And via the CO ₂ recovery unit, CO ₂ recovery tank 31, a recovery flow path 35, the CO ₂ gas in the curing chamber 10 for storing the CO ₂ gas recovered from the curing chamber (10) A recovery compressor 32 provided forcibly sending out the CO _{2 to} the CO ₂ recovery tank 31 and a recovery gas passage 35 provided in a recovery channel 35 for connecting the curing chamber 10 and the recovery compressor 32, in the carbon dioxide separator 33, comprises a number of valves 34 for controlling the recovery of the CO ₂ gas through the recovery flow path 35, the CO ₂ recovery tank 31 for passing only the CO ₂ gas is the CO ₂ supply unit of the supply unit so that CO ₂ gas in the CO ₂ recovery tank 31 can be supplied again to the curing chamber 10.

The carbon dioxide separation membrane 33 may be provided in the recovery flow path 35 or in a recovery valve 34 for controlling the recovery of CO ₂ gas through the recovery flow path 35. The carbon dioxide separation membrane 33 may be formed into a structure in which the graphene membrane is formed into a plurality of layers by forming a gap for allowing only carbon dioxide to escape from the graphene membrane.

The steam supply unit includes a boiler 41 for heating water to generate steam, a steam injection nozzle 42 installed inside the curing chamber 10, a steam injection nozzle 42 for supplying the steam to the steam injection nozzle 42, And a steam control valve (44) provided in the steam passage (43) for controlling the supply of steam through the steam passage (43).

The curing chamber 10 is provided with a concentration sensing unit 51 for measuring the concentration of carbon dioxide gas in the curing chamber 10 and controlling the operation of the concentration control valve 24 of the CO ₂ supply unit, A temperature sensing unit 52 and a humidity sensing unit 53 for controlling the operation of the steam control valve 44 of the steam supply unit are provided, respectively, by measuring the internal temperature and humidity.

The concentration sensing unit 51 may include a concentration measurement sensor for measuring the concentration in the curing chamber 10 and a concentration meter for indicating the measured concentration. The temperature sensing unit 52 may include a temperature sensor for measuring the temperature inside the curing chamber 10 and a thermometer for indicating the measured temperature. A humidity sensor for measuring humidity, and a hygrometer for indicating the measured humidity.

1 and 2, a method for manufacturing a concrete secondary product using the concrete secondary product manufacturing apparatus having the above-described structure will be described.
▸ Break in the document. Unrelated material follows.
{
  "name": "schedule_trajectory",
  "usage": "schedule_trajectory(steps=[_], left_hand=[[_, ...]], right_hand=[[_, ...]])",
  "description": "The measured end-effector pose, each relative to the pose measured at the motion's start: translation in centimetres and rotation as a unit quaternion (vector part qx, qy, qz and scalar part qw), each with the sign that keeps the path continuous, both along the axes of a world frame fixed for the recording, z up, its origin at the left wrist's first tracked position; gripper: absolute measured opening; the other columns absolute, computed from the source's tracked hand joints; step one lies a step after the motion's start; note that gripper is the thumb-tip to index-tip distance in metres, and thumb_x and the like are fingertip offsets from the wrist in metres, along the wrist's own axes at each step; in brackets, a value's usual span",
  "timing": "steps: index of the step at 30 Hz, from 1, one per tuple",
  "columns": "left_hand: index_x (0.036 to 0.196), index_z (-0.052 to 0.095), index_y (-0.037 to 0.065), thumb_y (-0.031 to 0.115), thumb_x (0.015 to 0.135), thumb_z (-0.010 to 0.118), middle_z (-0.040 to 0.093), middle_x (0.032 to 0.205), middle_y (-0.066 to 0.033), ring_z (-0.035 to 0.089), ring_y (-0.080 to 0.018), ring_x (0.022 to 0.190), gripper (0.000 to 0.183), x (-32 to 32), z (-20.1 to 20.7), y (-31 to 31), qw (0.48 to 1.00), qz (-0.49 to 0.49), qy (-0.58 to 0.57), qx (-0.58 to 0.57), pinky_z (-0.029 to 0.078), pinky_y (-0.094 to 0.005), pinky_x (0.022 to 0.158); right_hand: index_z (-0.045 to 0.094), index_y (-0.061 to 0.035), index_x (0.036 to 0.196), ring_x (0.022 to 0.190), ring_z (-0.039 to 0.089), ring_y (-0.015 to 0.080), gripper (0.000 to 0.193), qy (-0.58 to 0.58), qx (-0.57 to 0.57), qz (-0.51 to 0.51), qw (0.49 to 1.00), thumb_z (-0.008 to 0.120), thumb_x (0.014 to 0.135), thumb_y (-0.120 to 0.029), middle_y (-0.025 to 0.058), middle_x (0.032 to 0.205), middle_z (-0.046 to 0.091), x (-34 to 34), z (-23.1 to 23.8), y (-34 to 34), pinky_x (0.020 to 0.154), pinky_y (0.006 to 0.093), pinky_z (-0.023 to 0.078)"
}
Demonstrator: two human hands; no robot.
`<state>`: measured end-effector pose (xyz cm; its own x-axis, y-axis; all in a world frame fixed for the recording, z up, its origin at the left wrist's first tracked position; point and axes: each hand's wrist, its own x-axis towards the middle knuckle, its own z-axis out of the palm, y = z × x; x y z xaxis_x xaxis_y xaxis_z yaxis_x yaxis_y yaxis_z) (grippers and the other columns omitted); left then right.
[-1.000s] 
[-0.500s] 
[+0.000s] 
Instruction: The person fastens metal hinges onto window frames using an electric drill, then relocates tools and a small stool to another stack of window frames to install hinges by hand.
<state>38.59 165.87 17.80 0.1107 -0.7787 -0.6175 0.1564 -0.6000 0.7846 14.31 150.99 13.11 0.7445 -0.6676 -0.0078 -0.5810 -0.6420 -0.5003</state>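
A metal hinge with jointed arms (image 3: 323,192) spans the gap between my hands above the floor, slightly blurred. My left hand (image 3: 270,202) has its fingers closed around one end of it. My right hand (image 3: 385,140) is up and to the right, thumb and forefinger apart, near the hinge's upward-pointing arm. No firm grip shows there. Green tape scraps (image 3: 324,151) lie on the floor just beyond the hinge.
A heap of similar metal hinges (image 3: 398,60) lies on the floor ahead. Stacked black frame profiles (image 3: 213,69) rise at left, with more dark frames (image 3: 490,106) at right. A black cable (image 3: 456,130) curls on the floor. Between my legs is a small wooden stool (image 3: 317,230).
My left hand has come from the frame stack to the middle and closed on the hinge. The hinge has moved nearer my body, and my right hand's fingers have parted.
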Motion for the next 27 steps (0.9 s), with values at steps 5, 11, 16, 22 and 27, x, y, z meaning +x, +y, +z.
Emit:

The method for manufacturing a concrete secondary product according to the present invention is a method for manufacturing a concrete secondary product, comprising the steps of mixing a cement mixture with water to form a cement mixture, molding the cement mixture into a forming mold, allowed to stand in the air for a secondary product a preset time to the CO ₂ gas in the entire welding step, after the input step, sealing the curing chamber, the curing chamber to inject a concrete secondary product after removing the mold in the curing chamber for air curing CO ₂ welding step for holding for injection to a preset time, CO ₂ after the end of welding CO ₂ recovery step for recovering CO ₂ gas in the curing chamber to withdraw from the curing chamber, the curing for carrying out the curing of the concrete secondary products .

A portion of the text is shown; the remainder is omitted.